Reunindo cerca de 30 fotografias analógicas impressas em fine art, além de colagens, filmes 35mm e álbuns fotográficos, a exposição propõe um resgate da memória visual real da comunidade LGBTQIA+. As imagens capturam momentos de orgulho, afeto e resistência: casamentos, a Parada do Orgulho, retratos de pessoas anônimas nas ruas e personalidades como Valéria Barcellos, Brian Baldrati e a bancada legislativa LGBTQ+ de Porto Alegre.

Ao lado de cada imagem, o negativo fotográfico funciona como selo de autenticidade — uma resposta direta à crescente desconfiança provocada pela era da Inteligência Artificial. Segundo os artistas, trata-se de um manifesto analógico em defesa da imagem como prova concreta de vivências reais, contra a efemeridade e a simulação.

“Um chamado à permanência em imagem, em luz, em corpo e em memória porque o orgulho se constrói quando nos vemos impressos, revelados e lembrados”, afirma o texto curatorial assinado por Jacqueline Melo, produtora e curadora com trajetória em instituições como o Museu Bispo do Rosário, Casa França-Brasil e SESC-RJ.

Os artistas

Erikson Veríssimo, formando em Licenciatura em Artes Visuais pela UFRJ (conclusão em julho de 2025) e técnico em Guia de Turismo (2015), Erikson Veríssimo possui formação complementar em Cinema Super 8 pela Oficina Super Off, com o Labirinto Lab (SP).

Foi curador do Festival Carioca de Fotografia Analógica no Museu de Arte Moderna do Rio de Janeiro (2023).
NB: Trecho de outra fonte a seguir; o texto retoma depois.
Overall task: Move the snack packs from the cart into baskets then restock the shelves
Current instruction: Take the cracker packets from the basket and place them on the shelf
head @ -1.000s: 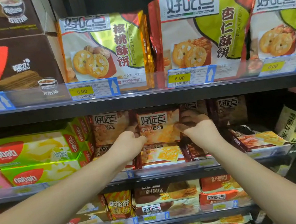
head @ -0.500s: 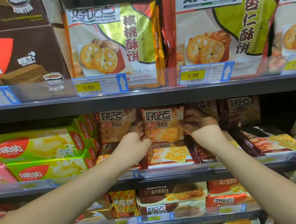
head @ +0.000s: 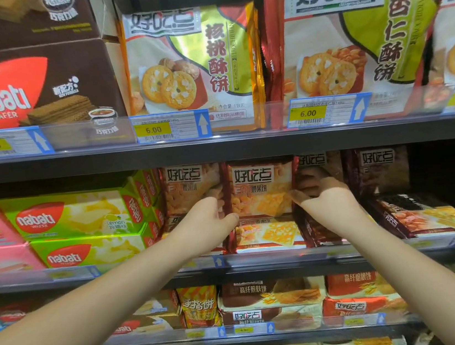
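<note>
The snack pack (head: 260, 189) stands upright on top of the flat pack (head: 266, 232), with its printed face turned outward and its height running straight up from the flat pack. The left hand (head: 207, 224) grips its left edge, thumb on the front near the lower corner. The right hand (head: 325, 202) hooks over the opposite edge with curled fingers, though shadow makes it hard to tell how far they wrap behind. Both hands touch the pack, neither nearer, so the coming move looks like a level push back above the flat pack.
</note>
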Tool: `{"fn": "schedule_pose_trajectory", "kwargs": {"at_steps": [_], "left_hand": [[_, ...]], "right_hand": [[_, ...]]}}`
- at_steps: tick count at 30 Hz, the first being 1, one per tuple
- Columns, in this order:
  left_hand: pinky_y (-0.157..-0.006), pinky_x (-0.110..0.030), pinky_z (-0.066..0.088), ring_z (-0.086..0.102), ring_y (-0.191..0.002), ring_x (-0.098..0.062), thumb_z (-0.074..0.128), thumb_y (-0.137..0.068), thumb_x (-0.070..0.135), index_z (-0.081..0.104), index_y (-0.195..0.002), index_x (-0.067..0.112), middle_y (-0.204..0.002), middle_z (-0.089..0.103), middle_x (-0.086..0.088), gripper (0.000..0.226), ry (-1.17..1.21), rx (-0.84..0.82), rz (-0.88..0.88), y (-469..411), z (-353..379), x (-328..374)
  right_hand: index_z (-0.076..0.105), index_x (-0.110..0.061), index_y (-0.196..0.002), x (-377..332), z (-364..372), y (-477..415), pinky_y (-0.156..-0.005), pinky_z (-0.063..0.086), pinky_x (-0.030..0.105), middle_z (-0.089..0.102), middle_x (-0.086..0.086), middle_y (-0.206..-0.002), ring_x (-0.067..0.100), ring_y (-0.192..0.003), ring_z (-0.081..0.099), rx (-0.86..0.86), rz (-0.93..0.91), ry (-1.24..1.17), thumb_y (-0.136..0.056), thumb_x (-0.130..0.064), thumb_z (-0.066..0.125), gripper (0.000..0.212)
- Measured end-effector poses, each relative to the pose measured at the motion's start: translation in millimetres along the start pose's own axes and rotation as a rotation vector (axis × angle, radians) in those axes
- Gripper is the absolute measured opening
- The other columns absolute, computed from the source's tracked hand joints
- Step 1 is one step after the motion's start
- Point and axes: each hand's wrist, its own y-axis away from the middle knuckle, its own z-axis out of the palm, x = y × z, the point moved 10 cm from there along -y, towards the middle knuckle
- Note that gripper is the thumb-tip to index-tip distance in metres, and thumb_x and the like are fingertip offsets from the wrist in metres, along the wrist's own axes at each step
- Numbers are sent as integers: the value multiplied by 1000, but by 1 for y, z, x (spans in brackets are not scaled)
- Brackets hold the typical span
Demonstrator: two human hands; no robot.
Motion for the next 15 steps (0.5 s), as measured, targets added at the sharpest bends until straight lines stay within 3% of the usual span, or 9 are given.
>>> {"fn": "schedule_pose_trajectory", "kwargs": {"at_steps": [2, 3, 5, 8, 11, 15], "left_hand": [[-62, -21, 48, 58, -78, -7, 55, -104, 39, 50, -103, 18, -95, 60, 3, 21, -83, 20, 46, 12, -10, 6], [-64, -24, 53, 59, -80, -7, 56, -103, 40, 49, -105, 20, -99, 59, 3, 21, -119, 19, 84, 17, -13, 7], [-86, -28, 58, 61, -104, -9, 56, -102, 43, 45, -131, 23, -124, 52, 4, 37, -165, 6, 197, 26, -15, 10], [-102, -23, 47, 45, -129, -8, 53, -102, 47, 26, -157, 25, -145, 37, 6, 65, -391, 60, 374, 39, -21, 14], [-106, -34, 49, 39, -138, -20, 52, -101, 49, 30, -157, 20, -149, 36, -3, 67, -655, 212, 489, 52, -34, 19], [-116, -43, 42, 36, -144, -31, 51, -99, 51, 37, -155, 15, -155, 39, -14, 68, -862, 277, 465, 69, -50, 4]], "right_hand": [[66, -14, -88, -10, -9, 9, -60, 44, 21, 70, 1, -80, 14, -71, 64, 35, -46, 148, -95, -38, 68, 25], [61, -13, -75, -16, -14, 16, -52, 39, 22, 64, 2, -68, 13, -60, 60, 54, -68, 234, -95, -38, 66, 33], [48, -18, -67, -35, -20, 33, -47, 33, 24, 54, 0, -62, 12, -54, 53, 79, -136, 376, -96, -40, 64, 40], [49, -20, -87, -74, -12, 59, -56, 36, 27, 50, -7, -80, 13, -69, 52, 92, -342, 564, -96, -47, 59, 30], [58, -21, -125, -104, 11, 80, -70, 47, 32, 61, 0, -102, 23, -91, 61, 85, -566, 641, -91, -44, 67, 42], [57, -23, -139, -128, 42, 94, -95, 50, 42, 60, 5, -126, 29, -115, 58, 11, -687, 667, -89, -46, 68, 56]]}}
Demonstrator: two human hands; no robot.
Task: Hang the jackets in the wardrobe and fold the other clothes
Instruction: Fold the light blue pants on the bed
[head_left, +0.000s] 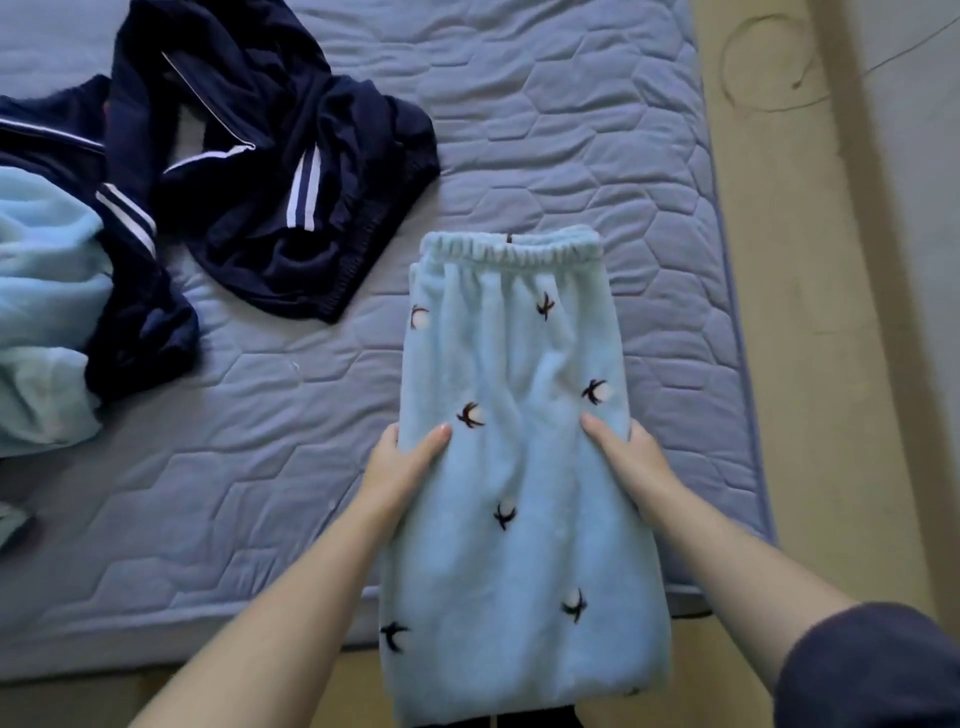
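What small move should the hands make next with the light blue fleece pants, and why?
Probably fold the fleece pants in half at the grip line. The left hand and right hand pinch both side edges at mid-length, the waistband lies flat on the mattress, and the leg end hangs over its edge.

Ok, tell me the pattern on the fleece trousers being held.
The fleece trousers are light blue with scattered dark bird-like motifs; head view.

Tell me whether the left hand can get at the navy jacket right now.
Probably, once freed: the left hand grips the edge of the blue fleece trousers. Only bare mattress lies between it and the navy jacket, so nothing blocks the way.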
Atuou como fotógrafo na São Paulo Fashion Week, registrando o backstage das marcas Neriage e Greg Joey (2022) e integrando a equipe oficial do pit na edição 56 (2023). Participa do acompanhamento artístico “Atirar a primeira pedra”, com curadoria de Yago Toscano (Itinera Arte), e dos encontros formativos “Percurso do Artista Faz Tudo”, com Jacqueline Melo.

Participou das exposições coletivas “Coro” (Centro Municipal de Arte Hélio Oiticica, 2024), “Fotografias da Cidade” (Galeria E Carta, Porto Alegre, 2022), e exibiu o filme Carmilla no Festival Super Off (Centro Cultural São Paulo). Atualmente expõe a obra “Difrair” no 4º Festival Vórtice (SP).

Alexandre do Carmo,  graduado em Direito pela UFRGS, Alexandre do Carmo é autor do trabalho de conclusão de curso  “O consentimento implícito em locais com expectativa de privacidade reduzida: um estudo sobre direito de imagem” (2024), orientado por Maria Cláudia Cachapuz, com nota máxima. Foi curador do Festival Carioca de Fotografia oi Analógica no Museu de Arte Moderna do Rio de Janeiro (2023). Atuou como fotógrafo na São Paulo Fashion Week, registrando o backstage das marcas Neriage e Greg Joey (2022), e integrou a equipe oficial do pit na edição 56 (2023). Participou das exposições coletivas “Fotografias da Cidade” (Galeria E Carta, Porto Alegre, 2022) e exibiu o filme Carmilla no Festival Super Off (Centro Cultural São Paulo), no curso de Cinema Super 8 pela Oficina Super Off, com o Labirinto Lab (SP).